Isidro López-Aparicio works with objects. He rescues them and proposes archaeologies of the everyday to activate and review our recent memory. By managing, recollecting, cataloguing, relocating, contextualising and reinterpreting it, he invites us to look, approach and reflect critically on objects, on the relationships we build with them, on their links and dependence on market laws and their predatory nature.
An artistic proposal in which the anthropology of a recent contextual memory is transferred to the museum to be transformed into a continuous creative process. Action, time, participation, inheritance and craft are articulated into “diving into the forgotten” to reveal the hidden reality of a forgetfulness that becomes visible and recognisable to the viewer by transgressing its initial usefulness and proposing a new meaning to the most everyday objects. The objects are thought of in terms of their potential as stimulators and accomplices of new actions to connect viewers with their past and consciously question their present, thereby revealing an unresolved conflict. The author suggests more peaceful ways of life to us that moderate the violent consumerist lifestyle.

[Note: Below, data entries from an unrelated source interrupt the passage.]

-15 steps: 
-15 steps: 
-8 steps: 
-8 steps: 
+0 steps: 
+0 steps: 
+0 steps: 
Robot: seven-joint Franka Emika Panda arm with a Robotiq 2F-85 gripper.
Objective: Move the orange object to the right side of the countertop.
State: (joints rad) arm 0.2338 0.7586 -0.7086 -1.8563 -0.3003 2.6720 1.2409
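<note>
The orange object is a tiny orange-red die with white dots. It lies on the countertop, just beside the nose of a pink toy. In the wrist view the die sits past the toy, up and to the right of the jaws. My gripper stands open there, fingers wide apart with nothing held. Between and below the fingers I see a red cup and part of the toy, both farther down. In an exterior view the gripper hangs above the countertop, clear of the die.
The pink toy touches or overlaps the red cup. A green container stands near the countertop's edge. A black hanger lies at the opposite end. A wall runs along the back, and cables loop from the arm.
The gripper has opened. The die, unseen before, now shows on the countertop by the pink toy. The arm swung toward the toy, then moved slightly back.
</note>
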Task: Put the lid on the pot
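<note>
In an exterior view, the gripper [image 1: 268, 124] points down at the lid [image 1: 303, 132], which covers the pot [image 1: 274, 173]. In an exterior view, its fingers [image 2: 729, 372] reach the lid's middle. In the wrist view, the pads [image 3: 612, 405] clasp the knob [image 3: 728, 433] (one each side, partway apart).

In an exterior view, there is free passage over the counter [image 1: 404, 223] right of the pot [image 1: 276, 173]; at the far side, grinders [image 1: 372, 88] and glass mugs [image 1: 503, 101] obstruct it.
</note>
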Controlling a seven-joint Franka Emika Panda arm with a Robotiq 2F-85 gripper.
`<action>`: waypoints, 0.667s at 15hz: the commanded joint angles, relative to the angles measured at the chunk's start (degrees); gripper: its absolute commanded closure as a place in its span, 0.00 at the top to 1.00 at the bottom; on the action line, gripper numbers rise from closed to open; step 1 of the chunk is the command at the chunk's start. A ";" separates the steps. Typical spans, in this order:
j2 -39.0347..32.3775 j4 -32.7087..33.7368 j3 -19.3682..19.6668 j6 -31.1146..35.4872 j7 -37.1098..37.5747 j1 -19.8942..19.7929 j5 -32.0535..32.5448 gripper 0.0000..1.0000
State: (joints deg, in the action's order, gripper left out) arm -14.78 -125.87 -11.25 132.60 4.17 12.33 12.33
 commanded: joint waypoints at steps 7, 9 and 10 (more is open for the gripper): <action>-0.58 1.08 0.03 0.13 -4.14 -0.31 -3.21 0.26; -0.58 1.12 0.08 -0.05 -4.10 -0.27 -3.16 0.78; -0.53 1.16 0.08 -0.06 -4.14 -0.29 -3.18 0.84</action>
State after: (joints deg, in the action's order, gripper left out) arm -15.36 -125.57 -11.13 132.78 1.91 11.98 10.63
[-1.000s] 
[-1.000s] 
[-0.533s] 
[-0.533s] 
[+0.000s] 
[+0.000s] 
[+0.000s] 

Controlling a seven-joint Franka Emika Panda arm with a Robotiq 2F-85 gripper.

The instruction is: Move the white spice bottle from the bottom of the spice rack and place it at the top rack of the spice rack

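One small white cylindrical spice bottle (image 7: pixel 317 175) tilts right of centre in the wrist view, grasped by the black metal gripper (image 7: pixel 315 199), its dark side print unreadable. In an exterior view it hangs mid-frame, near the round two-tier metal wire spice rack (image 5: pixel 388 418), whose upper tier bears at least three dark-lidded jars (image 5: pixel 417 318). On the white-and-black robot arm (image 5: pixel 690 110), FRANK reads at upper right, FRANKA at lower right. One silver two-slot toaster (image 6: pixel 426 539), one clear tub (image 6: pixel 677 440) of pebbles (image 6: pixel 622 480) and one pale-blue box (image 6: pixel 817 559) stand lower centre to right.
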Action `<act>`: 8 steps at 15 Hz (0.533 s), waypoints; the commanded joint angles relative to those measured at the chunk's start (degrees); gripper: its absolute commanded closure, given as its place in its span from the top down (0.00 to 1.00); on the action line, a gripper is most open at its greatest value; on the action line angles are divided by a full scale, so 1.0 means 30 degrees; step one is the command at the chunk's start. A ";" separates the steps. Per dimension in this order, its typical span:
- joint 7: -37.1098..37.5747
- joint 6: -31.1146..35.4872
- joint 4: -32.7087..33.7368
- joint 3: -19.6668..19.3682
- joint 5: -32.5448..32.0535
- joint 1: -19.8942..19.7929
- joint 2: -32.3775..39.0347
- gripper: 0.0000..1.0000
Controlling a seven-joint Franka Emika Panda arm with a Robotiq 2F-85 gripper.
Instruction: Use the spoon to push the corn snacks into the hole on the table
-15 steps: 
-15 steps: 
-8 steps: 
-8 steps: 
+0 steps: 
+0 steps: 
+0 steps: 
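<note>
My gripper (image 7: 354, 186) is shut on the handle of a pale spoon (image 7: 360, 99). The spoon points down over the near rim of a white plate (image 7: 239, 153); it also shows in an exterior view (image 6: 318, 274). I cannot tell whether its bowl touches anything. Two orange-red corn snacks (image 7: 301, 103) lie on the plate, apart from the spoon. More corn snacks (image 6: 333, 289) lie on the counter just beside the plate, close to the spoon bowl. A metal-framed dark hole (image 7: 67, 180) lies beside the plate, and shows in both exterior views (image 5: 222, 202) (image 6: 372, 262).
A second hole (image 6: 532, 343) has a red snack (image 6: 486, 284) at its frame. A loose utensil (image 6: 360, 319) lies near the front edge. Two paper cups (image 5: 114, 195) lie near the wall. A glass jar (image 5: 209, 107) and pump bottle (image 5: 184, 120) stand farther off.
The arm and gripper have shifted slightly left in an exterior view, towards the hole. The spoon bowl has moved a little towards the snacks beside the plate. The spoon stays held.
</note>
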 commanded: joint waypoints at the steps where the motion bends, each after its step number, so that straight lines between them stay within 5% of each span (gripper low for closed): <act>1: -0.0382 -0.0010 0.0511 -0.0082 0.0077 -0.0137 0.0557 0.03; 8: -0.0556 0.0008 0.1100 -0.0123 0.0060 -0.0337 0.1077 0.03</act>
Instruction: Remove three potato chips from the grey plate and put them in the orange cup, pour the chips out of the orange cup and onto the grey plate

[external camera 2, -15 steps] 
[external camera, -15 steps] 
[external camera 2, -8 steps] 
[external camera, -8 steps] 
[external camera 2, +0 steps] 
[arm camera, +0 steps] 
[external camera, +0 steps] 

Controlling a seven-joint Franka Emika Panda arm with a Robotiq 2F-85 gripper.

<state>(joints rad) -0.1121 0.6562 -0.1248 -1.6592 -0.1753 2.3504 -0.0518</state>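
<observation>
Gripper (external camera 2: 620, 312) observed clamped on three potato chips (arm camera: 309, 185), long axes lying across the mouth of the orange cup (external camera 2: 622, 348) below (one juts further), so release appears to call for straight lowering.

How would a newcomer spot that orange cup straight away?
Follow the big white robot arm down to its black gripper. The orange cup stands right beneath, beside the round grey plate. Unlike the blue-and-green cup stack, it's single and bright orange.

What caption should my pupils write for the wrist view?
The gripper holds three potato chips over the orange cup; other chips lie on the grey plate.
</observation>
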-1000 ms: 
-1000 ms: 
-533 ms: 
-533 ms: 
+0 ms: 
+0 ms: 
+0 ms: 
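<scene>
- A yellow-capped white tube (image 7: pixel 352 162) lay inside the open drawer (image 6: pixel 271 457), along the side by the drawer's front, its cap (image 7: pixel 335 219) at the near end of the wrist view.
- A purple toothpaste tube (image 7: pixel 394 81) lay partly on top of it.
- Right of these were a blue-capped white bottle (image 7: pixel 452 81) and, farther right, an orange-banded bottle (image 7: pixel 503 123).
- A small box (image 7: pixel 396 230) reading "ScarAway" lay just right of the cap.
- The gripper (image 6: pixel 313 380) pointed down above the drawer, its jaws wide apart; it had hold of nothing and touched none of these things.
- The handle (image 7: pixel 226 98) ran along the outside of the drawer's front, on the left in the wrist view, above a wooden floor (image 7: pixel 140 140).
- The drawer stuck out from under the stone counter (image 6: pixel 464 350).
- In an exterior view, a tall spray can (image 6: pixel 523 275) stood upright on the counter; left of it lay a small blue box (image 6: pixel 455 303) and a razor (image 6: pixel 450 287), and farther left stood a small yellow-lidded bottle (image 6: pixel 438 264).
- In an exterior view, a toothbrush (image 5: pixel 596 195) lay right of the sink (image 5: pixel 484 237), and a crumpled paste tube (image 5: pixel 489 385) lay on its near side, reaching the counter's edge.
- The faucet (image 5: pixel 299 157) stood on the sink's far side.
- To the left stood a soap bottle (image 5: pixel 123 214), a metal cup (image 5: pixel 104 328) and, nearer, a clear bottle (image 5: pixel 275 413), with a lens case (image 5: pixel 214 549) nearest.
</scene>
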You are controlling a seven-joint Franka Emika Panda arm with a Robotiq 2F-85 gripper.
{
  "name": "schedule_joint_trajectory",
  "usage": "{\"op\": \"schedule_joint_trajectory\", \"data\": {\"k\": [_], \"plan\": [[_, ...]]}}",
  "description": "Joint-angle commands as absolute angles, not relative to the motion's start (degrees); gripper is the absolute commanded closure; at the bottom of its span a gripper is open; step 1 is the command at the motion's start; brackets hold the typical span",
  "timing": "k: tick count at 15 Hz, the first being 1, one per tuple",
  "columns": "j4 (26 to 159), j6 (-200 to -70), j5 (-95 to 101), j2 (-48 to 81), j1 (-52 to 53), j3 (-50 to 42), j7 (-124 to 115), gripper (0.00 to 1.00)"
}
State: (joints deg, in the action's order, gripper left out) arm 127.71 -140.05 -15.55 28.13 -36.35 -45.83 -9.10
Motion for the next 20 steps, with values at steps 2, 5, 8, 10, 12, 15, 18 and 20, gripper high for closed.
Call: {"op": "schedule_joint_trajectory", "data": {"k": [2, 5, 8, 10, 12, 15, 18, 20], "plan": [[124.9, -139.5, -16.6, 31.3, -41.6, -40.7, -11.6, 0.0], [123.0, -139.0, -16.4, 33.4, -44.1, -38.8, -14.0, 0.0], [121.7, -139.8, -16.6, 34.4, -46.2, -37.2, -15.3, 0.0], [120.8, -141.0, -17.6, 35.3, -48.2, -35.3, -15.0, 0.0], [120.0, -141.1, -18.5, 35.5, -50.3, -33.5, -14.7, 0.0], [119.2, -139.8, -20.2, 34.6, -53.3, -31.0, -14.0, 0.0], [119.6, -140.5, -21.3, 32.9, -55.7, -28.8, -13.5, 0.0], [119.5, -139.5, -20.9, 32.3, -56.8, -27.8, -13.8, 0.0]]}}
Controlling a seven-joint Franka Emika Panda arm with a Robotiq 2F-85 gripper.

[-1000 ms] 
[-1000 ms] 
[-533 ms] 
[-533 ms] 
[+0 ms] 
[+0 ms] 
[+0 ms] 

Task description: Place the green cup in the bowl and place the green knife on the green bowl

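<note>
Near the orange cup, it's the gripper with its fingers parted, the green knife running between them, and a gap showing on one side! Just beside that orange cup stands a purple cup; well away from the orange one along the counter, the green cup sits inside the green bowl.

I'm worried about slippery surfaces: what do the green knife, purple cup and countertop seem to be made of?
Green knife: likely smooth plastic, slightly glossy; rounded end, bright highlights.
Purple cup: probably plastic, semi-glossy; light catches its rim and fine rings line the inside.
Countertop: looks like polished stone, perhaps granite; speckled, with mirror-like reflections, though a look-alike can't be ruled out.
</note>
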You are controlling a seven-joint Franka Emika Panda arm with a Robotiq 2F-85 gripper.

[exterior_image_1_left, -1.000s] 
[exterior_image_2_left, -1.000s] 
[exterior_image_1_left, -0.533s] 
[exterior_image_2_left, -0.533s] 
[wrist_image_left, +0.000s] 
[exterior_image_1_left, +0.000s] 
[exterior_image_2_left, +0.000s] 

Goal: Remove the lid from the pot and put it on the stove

Understanding the object in all its formal, technical, functional, conceptual, historical, psychological, symbolic complexity... and a proactive attitude with a will to interact with others and with the subject results in a process of intuitive, sensible, relational, ideological, conscious, playful and thoughtful interpretation... Isidro presents us with a proposal arising from collective memories and the object is displayed speculatively, inverted, rotated... He encourages you to create new subjective connections with it that activate critical thinking in our relationship with production and object, and that question our areas of decision-making in what is shared. Rethinking the object with creative elements stimulates new ways of relating them while simultaneously discovering them. We speak of science, technology, evolution and development, but the voracity of time does not allow us to stop and think about these things. In this case, the process forces us to view our recent memory in a sensible, orderly and reflective manner through our own waste.